TASK OBJECTIVE :: Quote the listing in full, exactly as given, minus any pictures.

RECORDS SHOWN ::
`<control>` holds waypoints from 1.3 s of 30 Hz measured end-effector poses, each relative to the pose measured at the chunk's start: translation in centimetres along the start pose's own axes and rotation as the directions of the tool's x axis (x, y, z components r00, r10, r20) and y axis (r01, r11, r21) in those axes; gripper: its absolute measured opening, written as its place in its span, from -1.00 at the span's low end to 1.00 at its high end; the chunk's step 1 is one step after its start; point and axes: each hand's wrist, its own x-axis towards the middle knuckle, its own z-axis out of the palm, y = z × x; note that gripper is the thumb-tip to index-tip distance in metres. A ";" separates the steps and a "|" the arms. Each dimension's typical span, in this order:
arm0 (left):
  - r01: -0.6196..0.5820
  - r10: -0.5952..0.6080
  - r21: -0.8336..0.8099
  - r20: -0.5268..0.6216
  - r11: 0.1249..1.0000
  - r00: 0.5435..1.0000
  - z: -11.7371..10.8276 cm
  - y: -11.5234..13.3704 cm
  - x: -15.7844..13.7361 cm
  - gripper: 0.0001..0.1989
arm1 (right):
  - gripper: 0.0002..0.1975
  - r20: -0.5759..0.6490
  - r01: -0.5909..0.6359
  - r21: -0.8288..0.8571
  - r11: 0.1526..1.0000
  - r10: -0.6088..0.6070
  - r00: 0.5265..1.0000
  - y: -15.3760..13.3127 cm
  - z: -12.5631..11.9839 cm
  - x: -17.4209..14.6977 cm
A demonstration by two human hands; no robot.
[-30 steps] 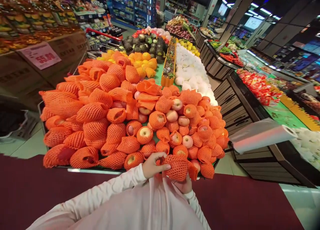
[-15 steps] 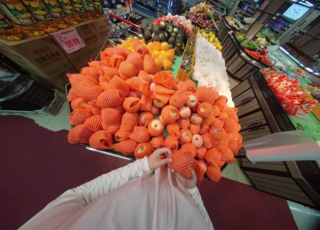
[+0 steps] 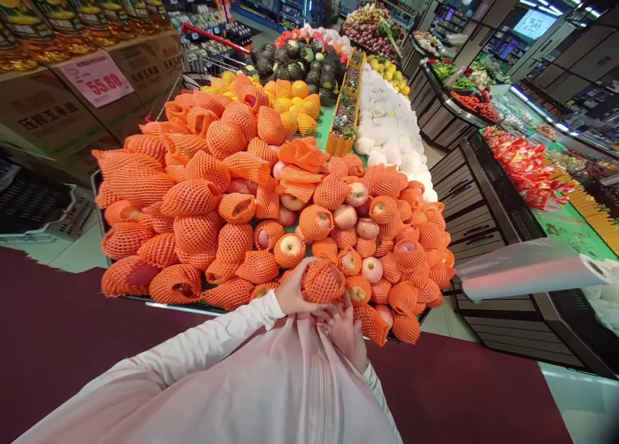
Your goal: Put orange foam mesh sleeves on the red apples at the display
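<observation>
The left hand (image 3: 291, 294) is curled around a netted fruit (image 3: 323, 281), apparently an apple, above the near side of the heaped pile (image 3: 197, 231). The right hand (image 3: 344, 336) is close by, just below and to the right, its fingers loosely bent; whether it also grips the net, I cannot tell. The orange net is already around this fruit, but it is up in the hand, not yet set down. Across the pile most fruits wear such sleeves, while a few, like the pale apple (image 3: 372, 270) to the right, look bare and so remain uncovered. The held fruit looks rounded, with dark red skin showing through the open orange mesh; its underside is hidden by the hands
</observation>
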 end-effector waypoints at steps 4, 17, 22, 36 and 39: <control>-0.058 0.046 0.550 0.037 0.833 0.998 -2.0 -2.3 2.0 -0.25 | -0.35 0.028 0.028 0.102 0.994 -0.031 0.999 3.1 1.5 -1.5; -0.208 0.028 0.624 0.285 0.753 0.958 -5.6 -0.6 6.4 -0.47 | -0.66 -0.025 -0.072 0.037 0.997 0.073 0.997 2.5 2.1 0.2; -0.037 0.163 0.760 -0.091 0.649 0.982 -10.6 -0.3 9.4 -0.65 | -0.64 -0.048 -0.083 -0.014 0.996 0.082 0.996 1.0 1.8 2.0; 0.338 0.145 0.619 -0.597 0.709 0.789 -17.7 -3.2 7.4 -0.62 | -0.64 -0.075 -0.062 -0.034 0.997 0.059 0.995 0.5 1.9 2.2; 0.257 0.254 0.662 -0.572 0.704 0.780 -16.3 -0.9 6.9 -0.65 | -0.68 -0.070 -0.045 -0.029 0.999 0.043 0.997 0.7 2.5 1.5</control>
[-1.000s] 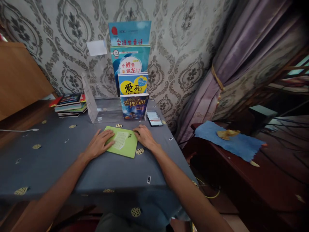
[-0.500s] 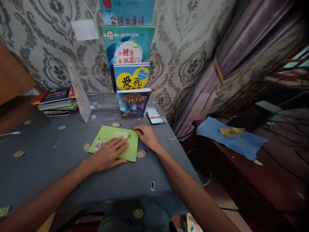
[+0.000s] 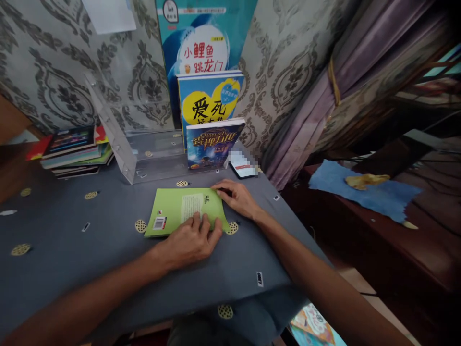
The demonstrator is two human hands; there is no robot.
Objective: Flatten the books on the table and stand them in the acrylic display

SOLUTION TO THE PROBLEM ::
`<control>` holds waypoints from 1.3 s of 30 Hz measured end-effector poses, each relative to the pose measured at the chunk's start: translation in centimetres along the start pose's own axes and rotation as the directions of the tool's x axis (x, y, z components r00, r10, r20) and y axis (r01, r11, r21) in those axes; gripper: its absolute measured opening, written as its place in its span, from -1.00 at the span's low end to 1.00 at its high end; the chunk's step 1 is one step after its start; point and axes: each hand's wrist, its own x-axis towards the middle knuckle, its own z-axis out of the palm, y = z × x; note that gripper is the thumb-tip to index-tip distance in metres. A ";" separates the steps and a "|" the arms. Each dimension's typical span, in this order:
arm0 (left):
  - r01: -0.6196..0.5820
  - r10: -0.5952..0.6080
  - r21: -0.8336..0.8099
  - r20: -0.5268..0.6216
  - r11: 0.1249..1.0000
  - r00: 0.5435..1.0000
  - z: -11.7371..10.8276 cm
  - y: -11.5234..13.3704 cm
  - x: -15.7844..13.7361 cm
  - gripper: 0.0001..0.1989
arm1 (right):
  - gripper: 0.0002..0.1975
  - r20: -0.5759..0.6490
  - r01: -0.5909..0.6359
  - r21: -0.8288..0.8571
  - r11: 0.1526..1.0000
  - r10: -0.6088..0.6070
  - r00: 0.5265..1.0000
  - y: -15.3760..13.3127 cm
  - z: -12.5631..11.9839 cm
  - x: -17.4209..14.6977 cm
A demonstration by two human hands; no robot.
[-30 steps] 
[-15 steps] 
[+0 steps] 
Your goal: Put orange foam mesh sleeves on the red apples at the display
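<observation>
The left hand (image 3: 291, 294) is curled around a netted fruit (image 3: 323, 281), apparently an apple, above the near side of the heaped pile (image 3: 197, 231). The right hand (image 3: 344, 336) is close by, just below and to the right, its fingers loosely bent; whether it also grips the net, I cannot tell. The orange net is already around this fruit, but it is up in the hand, not yet set down. Across the pile most fruits wear such sleeves, while a few, like the pale apple (image 3: 372, 270) to the right, look bare and so remain uncovered. The held fruit looks rounded, with dark red skin showing through the open orange mesh; its underside is hidden by the hands
</observation>
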 end-effector waypoints at steps 4, 17, 22, 36 and 39: <control>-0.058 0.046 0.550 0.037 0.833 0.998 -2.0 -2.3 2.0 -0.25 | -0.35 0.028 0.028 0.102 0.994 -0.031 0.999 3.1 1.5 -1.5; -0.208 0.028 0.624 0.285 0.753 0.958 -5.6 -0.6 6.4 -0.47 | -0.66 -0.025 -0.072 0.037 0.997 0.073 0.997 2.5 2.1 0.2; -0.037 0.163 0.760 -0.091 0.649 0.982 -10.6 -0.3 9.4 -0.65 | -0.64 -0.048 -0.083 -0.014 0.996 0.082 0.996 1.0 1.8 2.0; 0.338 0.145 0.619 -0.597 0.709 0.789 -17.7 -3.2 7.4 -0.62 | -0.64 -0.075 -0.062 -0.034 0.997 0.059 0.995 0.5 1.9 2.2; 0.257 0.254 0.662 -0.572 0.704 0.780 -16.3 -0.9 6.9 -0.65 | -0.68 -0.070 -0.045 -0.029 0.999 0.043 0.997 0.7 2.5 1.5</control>
[-1.000s] 
[-0.500s] 
[+0.000s] 
The demonstrator is two human hands; there is no robot.
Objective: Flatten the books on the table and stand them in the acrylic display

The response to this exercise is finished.